Volvimos temprano a casa. Hacía una noche muy her mosa, y mi madre y él se pasearon
de nuevo a lo largo del seto, mientras yo iba a tomar el té. Cuando míster Murdstone se
marchó, mi madre me estuvo preguntando qué había he cho durante el día y lo que habían
dicho y hecho ellos. Yo le conté lo que habían comentado de ella, y ella, riendo, me dijo
que eran unos impertinentes y que decían tonterías; pero yo sabía que le gustaba. Lo sabía
con la misma certeza que lo sé ahora. Aproveché la ocasión para preguntarle si conocía a
míster Brook s de Shefield; pero me contestó que no, y que suponía que se trataría de
algún fabricante de cuchillos.
¿Cómo decir que su rostro (aun sabiendo que ha cambiado y que no existe) ha
desaparecido para siempre, cuando todavía en este momento le estoy viendo ante mí tan
claro como el de una persona a quien se reconocería en medio de la multitud? ¿Cómo
decir que su inocencia y de su belleza infantil, han desaparecido, cuando todavía siento su
aliento en mi mejilla, como lo sentí aquella noche? ¿Es posible que haya cambiado,
cuando mi imaginación me la trae todavía viva, y aquel verdadero cariño que sentía y que
sigo sintiendo, recuerda aún lo que más quería entonces?

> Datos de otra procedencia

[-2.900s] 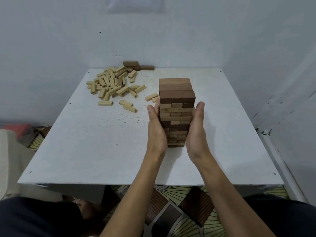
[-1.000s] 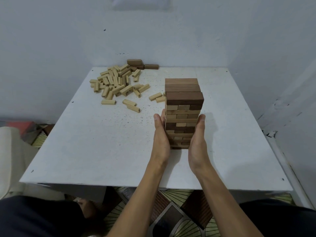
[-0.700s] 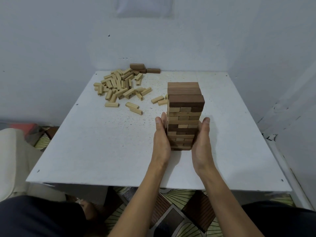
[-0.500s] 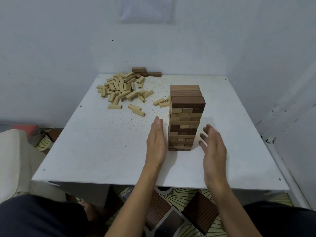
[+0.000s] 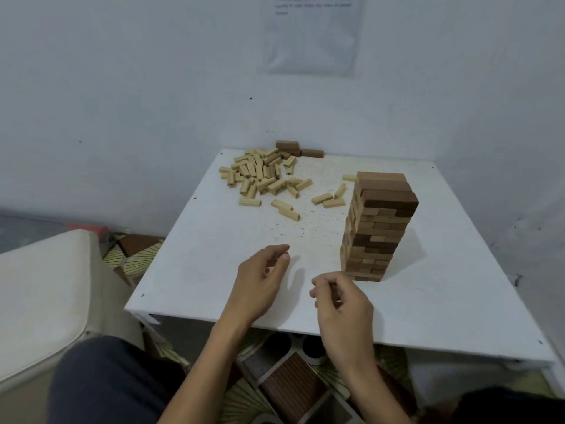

Al referirme a ella la describo como era: cuando me fui aquella noche a la cama
después de charlar y cuando después vino ella a mi lecho a besarme, se arrodilló
alegremente al lado de mi camita y con la barbilla apoyada en sus manos y riendo me
dijo:
-¿Qué es lo que han dicho, Davy? Repítemelo; ¡no lo puedo creer!
-La seductora... -empecé.
Mi madre puso sus manos sobre mis labios para interrumpirme.
-No sería seductora -dijo riendo-. No puede haber sido seductora, Davy. ¡Estoy segura
de que no era eso!
-Sí era: «la seductora mistress Copperfield» -repetí con fuerza-. Y «la bonita» .
-No, no; tampoco era bonita; no era bonita -interrumpió mi madre, volviendo a poner
sus dedos sobre mis labios.
-Sí era, sí: « la bonita viudita».
-¡Qué locos! ¡Qué impertinentes! -exclamó mi madre riendo y cubriéndose el rostro con
las manos. ¡Qué hombres tan ridículos! Davy querido...
-¿Qué, mamá?
-No se lo digas a Peggotty; se enfadaría con ellos. Yo también estoy muy enfadada;
pero prefiero que Peggotty no lo sepa.
Yo se lo prometí, naturalmente: Nos besamos todavía muchas veces, y pronto caí en un
profundo sueño.
Ahora, desde la distancia, me parece como si hubiera sido al día siguiente cuando
Peggotty me hizo la extravagante y aventurada proposición que voy a relatar, aunque es
muy probable que fuese dos meses después.
Una noche estábamos (como siempre cuando mi madre había salido) sentados, en
compañía del metrito, del pedazo de cera, de la caja que tenía la catedral de Saint Paul en
la tapa y del libro del cocodrilo, cuando Peggotty, después de mirarme varias veces y
abrir la boca como si fuera a hablar, sin hacerlo (yo pensé sencillamente que bostezaba;
de no ser así me hubiera alarmado mucho), me dijo cariñosamente:
-Davy, ¿te gustaría venir conmigo a pasar quince días en casa de mi hermano, en
Yarmouth? ¿Te divertiría?
-¿Tu hermano es un hombre simpático, Peggotty? -pregunté con precaución.
-¡Oh! ¡Ya lo creo que es un hombre simpático! -exclamó Peggotty levantando las
manos-. Y además allí tendrás el mar, y los barcos, y los buques grandes, y los pescadores, y la playa, y a Ham para jugar.